### Problem to solve
If a line of the data below contains the string "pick", copy it into your answer.

=== Data below ===

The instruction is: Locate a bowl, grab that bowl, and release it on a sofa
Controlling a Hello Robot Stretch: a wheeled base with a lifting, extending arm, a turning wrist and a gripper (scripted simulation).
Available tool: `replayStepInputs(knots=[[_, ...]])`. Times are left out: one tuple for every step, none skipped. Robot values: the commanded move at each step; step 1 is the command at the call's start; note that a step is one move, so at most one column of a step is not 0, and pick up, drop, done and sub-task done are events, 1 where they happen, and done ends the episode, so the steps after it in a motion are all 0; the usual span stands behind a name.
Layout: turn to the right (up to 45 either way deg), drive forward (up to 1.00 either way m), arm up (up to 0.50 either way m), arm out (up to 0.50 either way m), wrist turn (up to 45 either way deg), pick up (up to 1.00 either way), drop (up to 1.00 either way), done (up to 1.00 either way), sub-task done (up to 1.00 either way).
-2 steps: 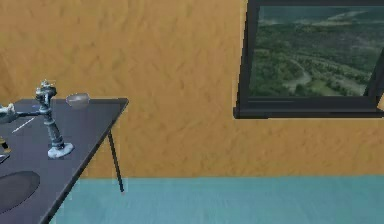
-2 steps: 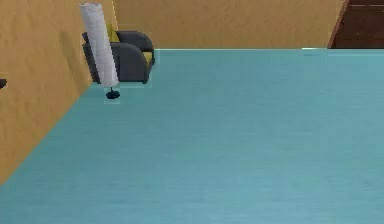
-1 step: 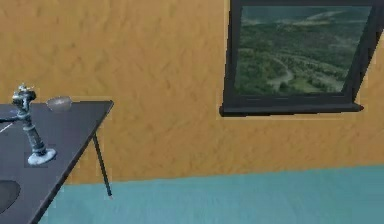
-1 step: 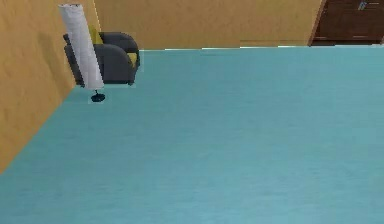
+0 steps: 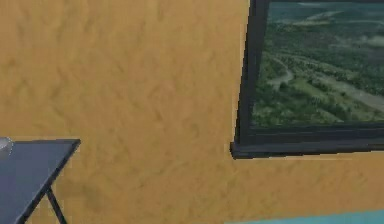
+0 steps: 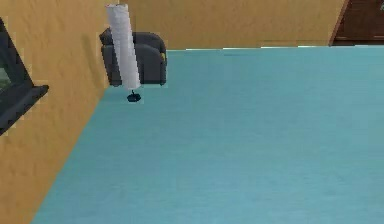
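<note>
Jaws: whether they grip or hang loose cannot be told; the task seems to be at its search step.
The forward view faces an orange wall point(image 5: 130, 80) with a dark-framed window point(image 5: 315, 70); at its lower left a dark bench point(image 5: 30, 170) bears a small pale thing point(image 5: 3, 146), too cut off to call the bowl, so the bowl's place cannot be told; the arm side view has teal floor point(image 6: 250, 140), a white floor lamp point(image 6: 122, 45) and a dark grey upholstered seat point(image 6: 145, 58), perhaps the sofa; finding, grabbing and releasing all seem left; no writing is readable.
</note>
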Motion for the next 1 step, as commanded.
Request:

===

### Task answer
Available tool: `replayStepInputs(knots=[[_, ...]])`. Times are left out: one tuple for every step, none skipped. Robot values: the commanded move at each step; step 1 is the command at the call's start; note that a step is one move, so at most one column of a step is not 0, and pick up, drop, done and sub-task done are events, 1 where they happen, and done ends the episode, so the steps after it in a motion are all 0; the usual span stands behind a name.
Layout: turn to the right (up to 45 either way deg), drive forward (up to 1.00 either way m), arm up (up to 0.50 either way m), arm out (up to 0.50 either way m), wrist turn (up to 45 either way deg), pick up (up to 1.00 either way), drop (up to 1.00 either way), done (up to 1.00 either way), sub-task done (up to 1.00 either way).

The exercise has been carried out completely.